Но случилось так, что леди задержались за утренним туалетом, и, к вежливо-сдержанному, но заметному раздражению моего отца, мы разместились в коляске, когда солнце было уже довольно высоко. По въезде в еврейский квартал, где мы собирались посетить старую синагогу, я с чувством облегчения подумал, что мы устанем и перегреемся на солнце раньше, чем закончим осмотр этой плоской, тесно застроенной части города, и вернемся домой, не успев изучить ничего, кроме уже виденных сегодня улиц. Это даст мне еще один день неопределенности – единственного состояния, в котором испуганная душа может утешиться надеждой. Но когда я стоял под почерневшими крестовыми сводами старой синагоги, слабо освещенной семью тонкими свечами священной лампады, и внимал голосу нашего проводника-еврея, читавшего на древнем языке Книгу Закона, меня вдруг привела в трепет мысль, что это странное сумрачное здание, этот чудом уцелевший обломок средневекового иудаизма по своему духу вполне отвечает моему видению. Те потемневшие и запыленные христианские святые, стоявшие под более высокими сводами и при свете более толстых свечей, должны были утешаться тем, что могут с презрительной усмешкой указать на смерть-в-жизни, еще более иссушенную и источенную временем, чем их собственная.

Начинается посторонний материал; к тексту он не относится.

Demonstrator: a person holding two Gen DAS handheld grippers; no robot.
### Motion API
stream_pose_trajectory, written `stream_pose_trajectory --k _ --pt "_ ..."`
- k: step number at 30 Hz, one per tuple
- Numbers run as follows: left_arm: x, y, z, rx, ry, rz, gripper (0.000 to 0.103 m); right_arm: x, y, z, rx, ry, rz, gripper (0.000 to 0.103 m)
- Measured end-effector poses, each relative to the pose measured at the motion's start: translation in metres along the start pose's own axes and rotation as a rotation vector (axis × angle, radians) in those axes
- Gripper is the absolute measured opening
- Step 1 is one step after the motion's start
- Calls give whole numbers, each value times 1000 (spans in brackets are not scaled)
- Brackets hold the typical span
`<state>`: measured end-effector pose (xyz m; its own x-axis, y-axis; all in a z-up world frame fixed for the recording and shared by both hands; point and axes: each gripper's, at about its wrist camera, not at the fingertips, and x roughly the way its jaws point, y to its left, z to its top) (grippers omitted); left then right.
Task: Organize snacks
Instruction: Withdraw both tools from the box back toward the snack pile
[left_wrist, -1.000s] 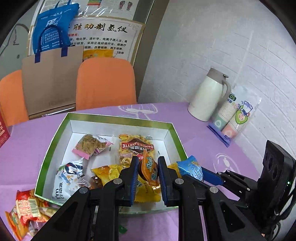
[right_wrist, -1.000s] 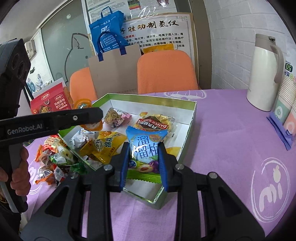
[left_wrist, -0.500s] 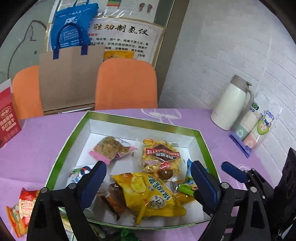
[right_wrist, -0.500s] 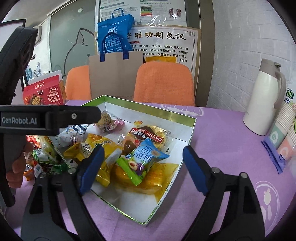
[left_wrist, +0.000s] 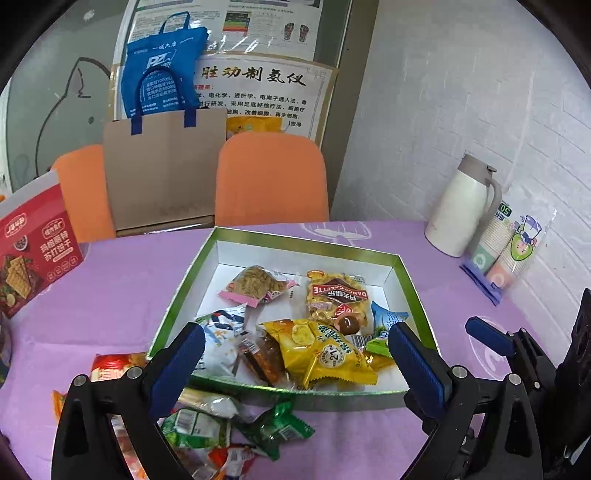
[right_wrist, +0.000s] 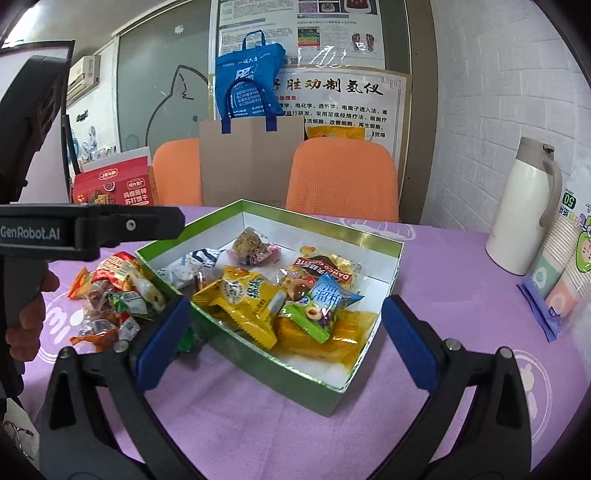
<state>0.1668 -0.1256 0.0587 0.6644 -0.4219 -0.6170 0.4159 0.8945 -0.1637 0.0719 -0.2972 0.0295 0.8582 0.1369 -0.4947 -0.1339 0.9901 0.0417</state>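
Both tongs are wide apart and hold nothing; the left gripper (left_wrist: 295, 354) hangs over the near edge of the green box (left_wrist: 406, 284), and the right gripper (right_wrist: 284, 332) hangs by the near corner, its jaws spreading the last bit with nothing between them; a person's hand (right_wrist: 26, 317) holds the left tool. The box sits on the purple table (right_wrist: 443, 295) and already has a good few snacks in it: a big yellow bag (right_wrist: 240, 299), a blue and green plum packet (right_wrist: 325, 302) lying on top of an orange pack, a gold cookie pack (left_wrist: 338, 295), a pink-edged packet (left_wrist: 258, 286) and a white one (left_wrist: 218, 332); so part of the job looks done. What is left, I think, is the pile of loose snacks (right_wrist: 114, 295) on the table just beside the box (red, green and orange wrappers all mixed up); those still need to go in, one or two at a time. The white jug (right_wrist: 524, 214) and paper cups (left_wrist: 506, 243) stand well apart.
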Motion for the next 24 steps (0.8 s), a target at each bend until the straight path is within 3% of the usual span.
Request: stream_pose_trajectory --k 5,11,16,21,24 --pt "-38 22 -20 -34 -12 65 101 -11 20 -13 27 1 74 102" --pt "-69 57 -64 -100 -13 124 101 4 42 -32 109 90 259 102" --pt "-78 81 -108 -154 26 103 101 25 63 -39 92 183 225 102" --pt "-78 95 -139 -171 73 73 101 41 79 -36 87 203 244 101" --pt "-77 99 -148 -180 82 53 101 48 98 -29 27 199 261 89"
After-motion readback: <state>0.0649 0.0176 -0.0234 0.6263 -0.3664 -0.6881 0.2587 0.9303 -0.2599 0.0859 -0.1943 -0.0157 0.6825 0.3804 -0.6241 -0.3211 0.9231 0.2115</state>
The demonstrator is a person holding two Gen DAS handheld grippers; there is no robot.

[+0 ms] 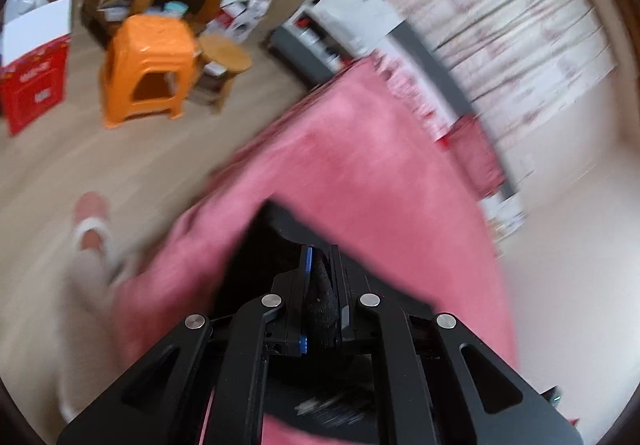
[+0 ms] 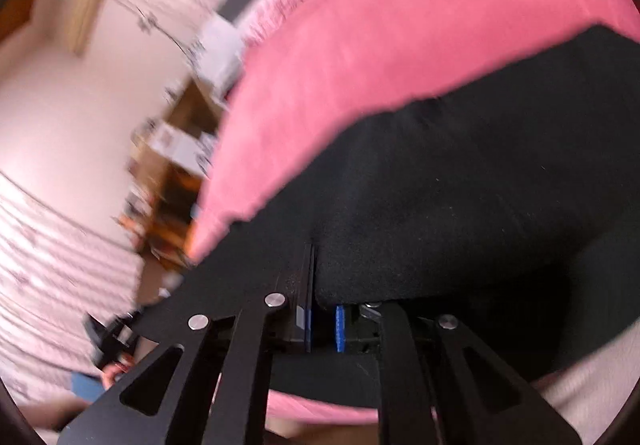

Как я и ожидал, после осмотра синагоги старшие выразили желание вернуться в отель. Но теперь вместо того, чтобы с радостью присоединиться к ним, я вдруг почувствовал страстное желание немедленно отправиться на мост и положить конец состоянию неопределенности, которое совсем недавно мне хотелось продлить. С необычной для меня решительностью я объявил о своем намерении выйти из коляски и пойти пешком. Спутники могут вернуться без меня. Мой отец посчитал подобный каприз очередным романтическим вздором и строго заметил, что я только перегреюсь, гуляя по такой жаре. Но, увидев мою настойчивость, он сердито сказал, что я волен идти куда глаза глядят, но только в компании Шмидта (нашего проводника). Я согласился и вместе с ним направился к мосту. Едва выйдя из-под арки огромных старинных ворот, я задрожал всем телом и похолодел под лучами палящего солнца. Но продолжал идти вперед. Я искал одну деталь – маленькую деталь видения, которую помнил особенно отчетливо, – и наконец увидел ее: радужный блеск на булыжной мостовой от разноцветного фонаря в форме звезды.